■ Work required: Beginning at the line containing "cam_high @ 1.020", repeat each line below exactly up to and including the line containing "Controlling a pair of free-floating". Do not repeat the pictures.

(Stored data begins)

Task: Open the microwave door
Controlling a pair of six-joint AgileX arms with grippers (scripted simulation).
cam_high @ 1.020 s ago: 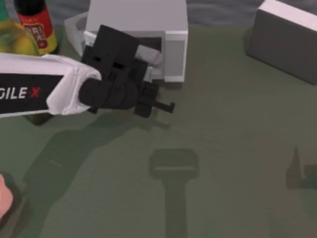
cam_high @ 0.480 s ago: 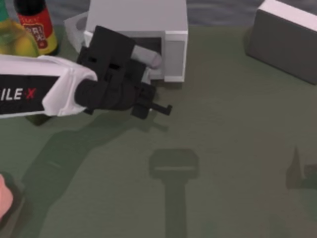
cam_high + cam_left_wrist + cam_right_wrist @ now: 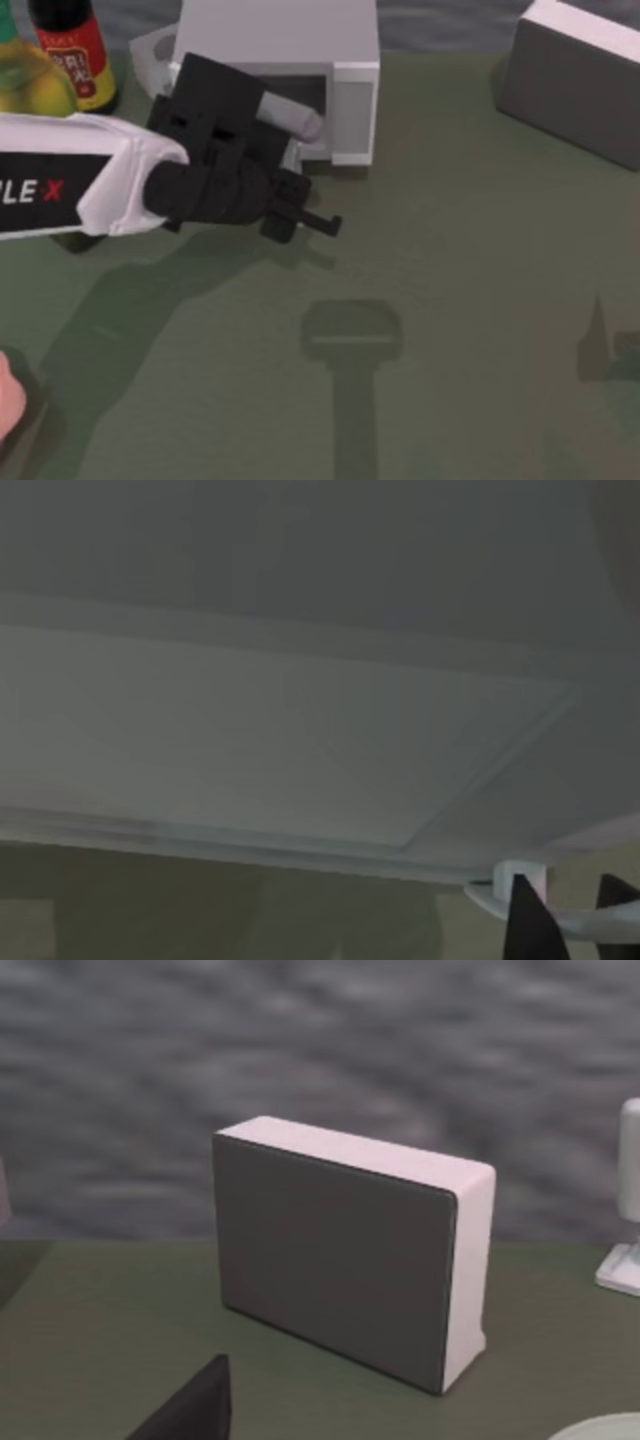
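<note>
Over the last second your left arm has drawn back a little toward the left of the table, and the left gripper (image 3: 290, 125) has gone with it; the microwave door (image 3: 150, 55) now stands swung out at the microwave's (image 3: 275, 35) left front corner, so the dark cavity shows and you can judge the opening as well under way, though not yet wide. The microwave itself sits at the far edge of the table, directly ahead of the gripper, with its narrow control panel (image 3: 352, 110) just beside the gripper on the right. The fingers reach into the open front, and the grey fingertip (image 3: 300, 122) shows against the dark interior; whether they are spread or pinched you cannot tell, since the black wrist body covers them from above. The left wrist camera shows only a pale flat panel very close, likely the microwave. Your right arm is parked out of the top view.
</note>
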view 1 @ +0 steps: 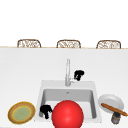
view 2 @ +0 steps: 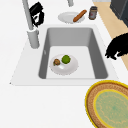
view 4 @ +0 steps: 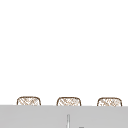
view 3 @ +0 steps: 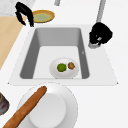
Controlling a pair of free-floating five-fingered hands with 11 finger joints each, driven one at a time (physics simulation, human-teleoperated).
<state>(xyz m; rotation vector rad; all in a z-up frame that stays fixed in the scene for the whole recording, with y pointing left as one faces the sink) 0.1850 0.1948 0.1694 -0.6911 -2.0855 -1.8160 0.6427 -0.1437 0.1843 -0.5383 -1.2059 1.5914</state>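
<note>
My right hand point(view 1: 79, 74) hovers just right of the tall grey faucet point(view 1: 67, 72), its fingers curled about the small side handle; it shows against the spout in the left side view point(view 2: 37, 13) and over the faucet base in the right side view point(view 3: 100, 35). My left hand point(view 1: 46, 111) hangs over the sink's front left corner with relaxed, drooping fingers and holds nothing; it also appears as the hand point(view 2: 117, 47) by the sink's front rim and as the hand point(view 3: 23, 13) beside the yellow plate. In the sink point(view 2: 98, 52) stands a white bowl point(view 2: 63, 67) with a lime point(view 2: 66, 59) and a brown piece point(view 2: 57, 61).
A big red ball point(view 1: 67, 115) covers the sink's front middle. A yellow-rimmed plate point(view 1: 21, 112) lies on the counter at the left. At the right, a white plate point(view 1: 113, 100) carries a baguette point(view 1: 113, 109), with a dark jar point(view 1: 115, 117) before it. Three wicker chair backs stand behind the counter.
</note>
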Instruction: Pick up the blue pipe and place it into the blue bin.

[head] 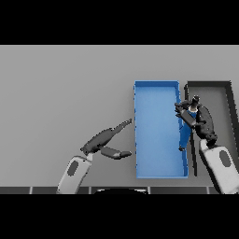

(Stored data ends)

■ Output of the exercise:
cam_high @ 1.020 s ago: 
cam_high @ 0.480 s ago: 
cam_high + cam_left_wrist + cam_right_wrist @ now: 
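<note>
Over the last second your left arm has drawn back a little toward the left of the table, and the left gripper (image 3: 290, 125) has gone with it; the microwave door (image 3: 150, 55) now stands swung out at the microwave's (image 3: 275, 35) left front corner, so the dark cavity shows and you can judge the opening as well under way, though not yet wide. The microwave itself sits at the far edge of the table, directly ahead of the gripper, with its narrow control panel (image 3: 352, 110) just beside the gripper on the right. The fingers reach into the open front, and the grey fingertip (image 3: 300, 122) shows against the dark interior; whether they are spread or pinched you cannot tell, since the black wrist body covers them from above. The left wrist camera shows only a pale flat panel very close, likely the microwave. Your right arm is parked out of the top view.
</note>
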view 1 @ +0 steps: 
view 2 @ +0 steps: 
view 4 @ +0 steps: 
view 3 @ +0 steps: 
Controlling a pair of free-floating five-fingered hands with 11 finger joints each, driven one at a time (physics simulation, human-teleoperated).

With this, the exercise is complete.